= ABOUT THIS TASK =
To complete this task, print all the data below exactly but leave out the images.

= = = =

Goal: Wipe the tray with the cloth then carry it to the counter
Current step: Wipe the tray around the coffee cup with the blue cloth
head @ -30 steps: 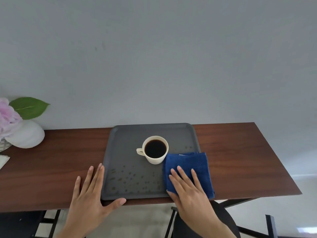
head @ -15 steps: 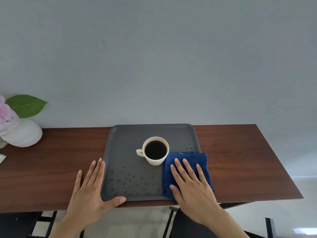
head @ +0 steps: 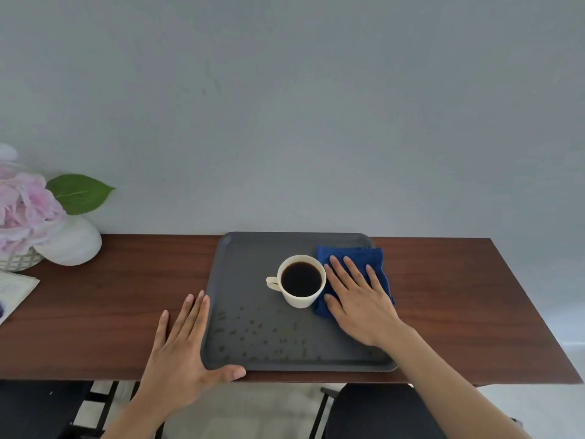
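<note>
A dark grey tray (head: 247, 267) lies on the wooden table, with several dark droplets across its near half. A cream cup of black coffee (head: 300, 280) stands at the tray's middle. A folded blue cloth (head: 357, 258) lies on the tray's far right part, right of the cup. My right hand (head: 357, 299) presses flat on the cloth, fingers spread. My left hand (head: 183, 353) rests flat on the table against the tray's near left corner, thumb along the front rim.
The brown table (head: 126, 299) runs along a grey wall. A pink flower with a green leaf in a white vase (head: 47, 223) stands far left, a notebook (head: 12, 289) beside it. Black chairs (head: 373, 410) sit below the table's front edge.
My right hand has slid the cloth away from me along the tray's right side, from the near right corner to beside the cup. My left hand stays at the corner.
</note>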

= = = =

= ANSWER BELOW =
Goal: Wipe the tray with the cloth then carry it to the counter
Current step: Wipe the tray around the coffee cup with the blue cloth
head @ -30 steps: 
head @ -15 steps: 
head @ +0 steps: 
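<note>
A dark grey tray (head: 247, 267) lies on the wooden table, with several dark droplets across its near half. A cream cup of black coffee (head: 300, 280) stands at the tray's middle. A folded blue cloth (head: 357, 258) lies on the tray's far right part, right of the cup. My right hand (head: 357, 299) presses flat on the cloth, fingers spread. My left hand (head: 183, 353) rests flat on the table against the tray's near left corner, thumb along the front rim.
The brown table (head: 126, 299) runs along a grey wall. A pink flower with a green leaf in a white vase (head: 47, 223) stands far left, a notebook (head: 12, 289) beside it. Black chairs (head: 373, 410) sit below the table's front edge.
My right hand has slid the cloth away from me along the tray's right side, from the near right corner to beside the cup. My left hand stays at the corner.
</note>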

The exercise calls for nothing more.